In this project we will examine how to use data provided by public data sources for analysis of home values, rental rates, and movements in home price over a 17 year time period from 2004 to 2020. Analysis of this nature can be used for investment research, home value analysis, appraisal, and comparative value analysis.
This report uses data from current, Zillow Research real estate information database (zhvi), and additional archival data, also from Zillow, which was retrieved from Kaggle. The additional data was uploaded in 2017 and includes some data metrics that do not currently appear on the Zillow Research site. The datasets include median home price estimates and rental estimates for geographical areas between the zip code and state level.
Set the state, metro (MSA) and zip code you are interested in researching. Some charts that deal with more specific subjects or geographic regions will use these as filters to limit the scope of analysis. Not all charts will use all parameters.

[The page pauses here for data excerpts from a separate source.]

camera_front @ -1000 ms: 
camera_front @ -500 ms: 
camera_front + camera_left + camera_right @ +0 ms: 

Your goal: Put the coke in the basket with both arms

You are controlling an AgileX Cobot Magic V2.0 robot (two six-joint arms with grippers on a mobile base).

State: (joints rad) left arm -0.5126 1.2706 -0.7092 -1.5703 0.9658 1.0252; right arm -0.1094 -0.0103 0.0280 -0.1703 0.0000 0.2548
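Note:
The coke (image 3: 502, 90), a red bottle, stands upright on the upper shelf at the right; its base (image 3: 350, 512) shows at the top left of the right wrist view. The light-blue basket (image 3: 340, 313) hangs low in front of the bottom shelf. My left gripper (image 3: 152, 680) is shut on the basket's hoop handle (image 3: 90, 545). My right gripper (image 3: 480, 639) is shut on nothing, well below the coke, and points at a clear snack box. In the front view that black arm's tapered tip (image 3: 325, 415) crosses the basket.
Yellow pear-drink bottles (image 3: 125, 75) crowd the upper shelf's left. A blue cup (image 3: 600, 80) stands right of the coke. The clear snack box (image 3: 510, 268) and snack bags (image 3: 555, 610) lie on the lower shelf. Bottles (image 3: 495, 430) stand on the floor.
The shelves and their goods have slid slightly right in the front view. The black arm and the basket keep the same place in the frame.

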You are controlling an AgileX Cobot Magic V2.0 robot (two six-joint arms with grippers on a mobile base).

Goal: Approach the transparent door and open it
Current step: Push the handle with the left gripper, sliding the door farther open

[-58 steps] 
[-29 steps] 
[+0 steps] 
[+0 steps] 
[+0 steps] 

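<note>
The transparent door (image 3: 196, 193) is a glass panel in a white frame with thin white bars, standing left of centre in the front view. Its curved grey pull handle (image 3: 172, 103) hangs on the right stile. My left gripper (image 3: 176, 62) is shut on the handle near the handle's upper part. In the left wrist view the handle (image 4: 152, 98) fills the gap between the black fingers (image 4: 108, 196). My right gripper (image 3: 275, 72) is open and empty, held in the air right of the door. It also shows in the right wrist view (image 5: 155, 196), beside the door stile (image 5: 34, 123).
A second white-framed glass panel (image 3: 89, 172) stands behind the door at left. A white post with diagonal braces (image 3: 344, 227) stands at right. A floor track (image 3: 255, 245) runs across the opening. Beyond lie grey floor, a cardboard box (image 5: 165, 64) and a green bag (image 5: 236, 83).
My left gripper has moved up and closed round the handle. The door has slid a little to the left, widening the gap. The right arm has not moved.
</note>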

explore_statename <- "California"
explore_state <- "CA"
explore_city <- "Santa Rosa"
explore_metro <- "Santa Rosa"
explore_county <- "Sonoma"
explore_zip <- "95409"
explore_multi_metro <- c('Santa Rosa','San Francisco','San Jose')
Load packages used by this analysis project and set the default to standard notation.

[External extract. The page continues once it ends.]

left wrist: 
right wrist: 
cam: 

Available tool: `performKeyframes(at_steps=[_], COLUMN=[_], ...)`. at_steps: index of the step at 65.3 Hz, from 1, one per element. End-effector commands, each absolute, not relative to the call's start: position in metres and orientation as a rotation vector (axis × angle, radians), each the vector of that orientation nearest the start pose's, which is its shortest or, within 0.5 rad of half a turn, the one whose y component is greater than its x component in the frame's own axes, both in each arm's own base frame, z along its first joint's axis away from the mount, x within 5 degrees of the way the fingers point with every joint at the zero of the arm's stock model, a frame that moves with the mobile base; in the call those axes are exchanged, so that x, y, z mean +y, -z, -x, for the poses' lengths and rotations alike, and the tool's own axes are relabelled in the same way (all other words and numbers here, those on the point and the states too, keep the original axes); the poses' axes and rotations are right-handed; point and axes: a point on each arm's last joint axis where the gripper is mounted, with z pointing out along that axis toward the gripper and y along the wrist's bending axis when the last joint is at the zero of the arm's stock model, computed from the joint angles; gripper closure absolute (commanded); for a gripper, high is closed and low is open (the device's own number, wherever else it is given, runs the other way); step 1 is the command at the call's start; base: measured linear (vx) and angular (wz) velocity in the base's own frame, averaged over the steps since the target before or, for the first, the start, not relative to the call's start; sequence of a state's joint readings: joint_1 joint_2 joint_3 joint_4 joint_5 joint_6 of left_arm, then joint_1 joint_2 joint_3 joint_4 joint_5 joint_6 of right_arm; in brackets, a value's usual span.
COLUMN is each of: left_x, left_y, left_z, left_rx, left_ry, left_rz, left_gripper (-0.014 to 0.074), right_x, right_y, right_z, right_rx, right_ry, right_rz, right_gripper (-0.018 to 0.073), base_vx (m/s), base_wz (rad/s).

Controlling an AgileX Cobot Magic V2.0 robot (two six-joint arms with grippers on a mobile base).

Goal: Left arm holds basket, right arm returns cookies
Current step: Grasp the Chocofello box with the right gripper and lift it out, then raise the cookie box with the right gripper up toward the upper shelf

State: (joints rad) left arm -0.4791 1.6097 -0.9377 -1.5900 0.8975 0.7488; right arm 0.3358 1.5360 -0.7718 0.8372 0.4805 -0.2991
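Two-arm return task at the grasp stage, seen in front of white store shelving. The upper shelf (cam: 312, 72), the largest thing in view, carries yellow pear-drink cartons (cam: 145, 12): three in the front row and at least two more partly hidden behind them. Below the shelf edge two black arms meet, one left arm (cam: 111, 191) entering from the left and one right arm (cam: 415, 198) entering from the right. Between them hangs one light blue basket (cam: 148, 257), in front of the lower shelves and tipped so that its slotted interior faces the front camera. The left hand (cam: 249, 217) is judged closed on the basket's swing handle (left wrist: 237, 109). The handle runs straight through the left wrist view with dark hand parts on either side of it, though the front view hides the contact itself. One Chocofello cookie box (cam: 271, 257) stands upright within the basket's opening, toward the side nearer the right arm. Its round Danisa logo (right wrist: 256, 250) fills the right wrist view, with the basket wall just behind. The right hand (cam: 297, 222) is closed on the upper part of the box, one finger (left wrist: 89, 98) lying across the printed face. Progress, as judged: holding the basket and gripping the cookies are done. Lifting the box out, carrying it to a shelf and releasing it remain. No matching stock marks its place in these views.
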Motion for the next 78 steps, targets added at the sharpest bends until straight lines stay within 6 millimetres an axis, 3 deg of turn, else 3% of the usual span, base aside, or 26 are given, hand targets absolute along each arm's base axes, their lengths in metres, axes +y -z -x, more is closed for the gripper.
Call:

# Note: this process could take a couple of minutes
if(!require(dplyr)) install.packages("dplyr", repos = "http://cran.us.r-project.org")

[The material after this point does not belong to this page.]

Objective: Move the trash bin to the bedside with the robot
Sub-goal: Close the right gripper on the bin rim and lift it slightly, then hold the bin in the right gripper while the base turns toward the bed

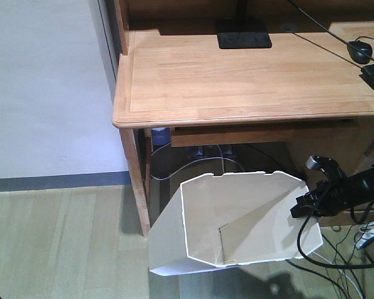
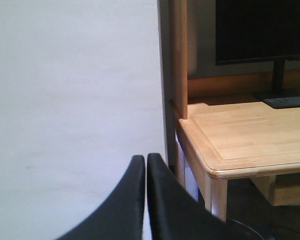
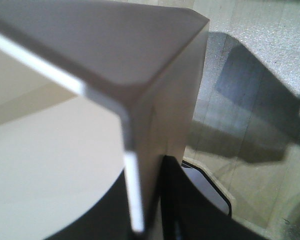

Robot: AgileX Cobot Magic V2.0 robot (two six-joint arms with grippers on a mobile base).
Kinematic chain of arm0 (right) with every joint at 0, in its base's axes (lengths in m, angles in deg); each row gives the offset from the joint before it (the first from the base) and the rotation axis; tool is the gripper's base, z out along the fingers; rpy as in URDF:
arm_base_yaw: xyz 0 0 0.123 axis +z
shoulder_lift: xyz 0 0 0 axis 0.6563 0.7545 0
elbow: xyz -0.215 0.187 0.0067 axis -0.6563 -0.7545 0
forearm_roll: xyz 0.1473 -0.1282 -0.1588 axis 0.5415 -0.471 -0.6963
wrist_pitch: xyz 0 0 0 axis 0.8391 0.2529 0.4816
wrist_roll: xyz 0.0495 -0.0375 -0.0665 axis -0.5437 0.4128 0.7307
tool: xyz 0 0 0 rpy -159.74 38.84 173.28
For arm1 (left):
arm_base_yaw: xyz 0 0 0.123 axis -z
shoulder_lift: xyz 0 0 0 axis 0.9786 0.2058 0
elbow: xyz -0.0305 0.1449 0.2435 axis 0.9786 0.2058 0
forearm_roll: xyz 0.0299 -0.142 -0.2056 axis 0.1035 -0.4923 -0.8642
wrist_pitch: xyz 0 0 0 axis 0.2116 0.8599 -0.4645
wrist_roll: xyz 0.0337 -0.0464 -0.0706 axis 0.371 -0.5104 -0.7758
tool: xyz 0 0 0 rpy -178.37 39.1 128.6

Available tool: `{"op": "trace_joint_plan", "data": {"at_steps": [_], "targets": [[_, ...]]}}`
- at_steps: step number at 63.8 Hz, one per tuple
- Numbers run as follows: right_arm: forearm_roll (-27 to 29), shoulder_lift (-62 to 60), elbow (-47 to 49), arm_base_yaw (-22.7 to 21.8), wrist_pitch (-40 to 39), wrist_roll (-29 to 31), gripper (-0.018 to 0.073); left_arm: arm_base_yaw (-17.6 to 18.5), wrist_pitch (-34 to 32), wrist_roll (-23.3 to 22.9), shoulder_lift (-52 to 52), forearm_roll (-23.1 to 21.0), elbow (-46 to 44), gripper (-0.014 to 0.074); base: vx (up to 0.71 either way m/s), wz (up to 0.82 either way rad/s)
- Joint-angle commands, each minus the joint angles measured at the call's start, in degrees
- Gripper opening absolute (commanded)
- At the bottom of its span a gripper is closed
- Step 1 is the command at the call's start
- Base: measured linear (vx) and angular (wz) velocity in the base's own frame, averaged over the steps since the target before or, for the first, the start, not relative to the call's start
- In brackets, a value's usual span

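The right gripper (image 3: 150,200) pinches one wall of the trash bin (image 1: 249,205) at a corner of its faceted rim, with one black finger inside and the other outside. Seen edge-on in the right wrist view, the wall is a thin sheet. I judge the bin light and empty but flexible, likely to bow or twist if dragged by one side. The smooth plastic may also slip through a pinch. The folded corner is probably the stiffest place to hold, better than mid-panel, and a slow pull should keep the bin from swinging.

The left gripper (image 2: 146,175) holds nothing. Its fingers are pressed together and it points at the bare wall beside the counter.

The bin is white outside and cream inside, angular, with flat panels meeting at creases and nothing visible in it. It sits low, just beside the left leg of the counter (image 1: 249,75), and appears tipped. I cannot tell whether its base rests fully on the wooden floor (image 1: 62,237).

Cables (image 1: 193,163) hang under the counter behind the bin. A monitor stand (image 1: 243,32) and a mouse (image 1: 360,51) lie on top. No bed is in view.
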Motion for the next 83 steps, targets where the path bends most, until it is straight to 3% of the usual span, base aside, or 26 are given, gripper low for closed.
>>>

if(!require(ggrepel)) install.packages("ggrepel", repos = "http://cran.us.r-project.org")
if(!require(tidyverse)) install.packages("tidyverse", repos = "http://cran.us.r-project.org")
if(!require(tidycensus)) install.packages("tidycensus", repos = "http://cran.us.r-project.org")
if(!require(caret)) install.packages("caret", repos = "http://cran.us.r-project.org")
if(!require(dslabs)) install.packages("dslabs", repos = "http://cran.us.r-project.org")
if(!require(rpart.plot)) install.packages("rpart.plot", repos = "http://cran.us.r-project.org")
if(!require(rgbif)) install.packages("rgbif", repos = "http://cran.us.r-project.org")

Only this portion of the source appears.